▸ EXERCISE AIM
The data below must be returned in full and exactly.
INFORMATION SHOWN: Begin
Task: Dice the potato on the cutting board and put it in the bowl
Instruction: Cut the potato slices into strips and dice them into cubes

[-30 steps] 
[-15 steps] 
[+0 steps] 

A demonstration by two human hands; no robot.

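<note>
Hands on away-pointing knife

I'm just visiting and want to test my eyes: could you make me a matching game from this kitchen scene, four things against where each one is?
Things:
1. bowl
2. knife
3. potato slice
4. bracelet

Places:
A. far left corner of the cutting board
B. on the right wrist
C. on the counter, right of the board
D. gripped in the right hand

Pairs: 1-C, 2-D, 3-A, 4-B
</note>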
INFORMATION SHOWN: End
▸ RESPONSE TO THE EXERCISE
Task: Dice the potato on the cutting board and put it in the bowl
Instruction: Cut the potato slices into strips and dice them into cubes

[-30 steps] 
[-15 steps] 
[+0 steps] 

A demonstration by two human hands; no robot.

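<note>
Hands on away-pointing knife

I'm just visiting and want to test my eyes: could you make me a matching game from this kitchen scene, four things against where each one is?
Things:
1. bowl
2. knife
3. potato slice
4. bracelet

Places:
A. far left corner of the cutting board
B. on the right wrist
C. on the counter, right of the board
D. gripped in the right hand

Pairs: 1-C, 2-D, 3-A, 4-B
</note>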

For this exercise, the answer is now complete.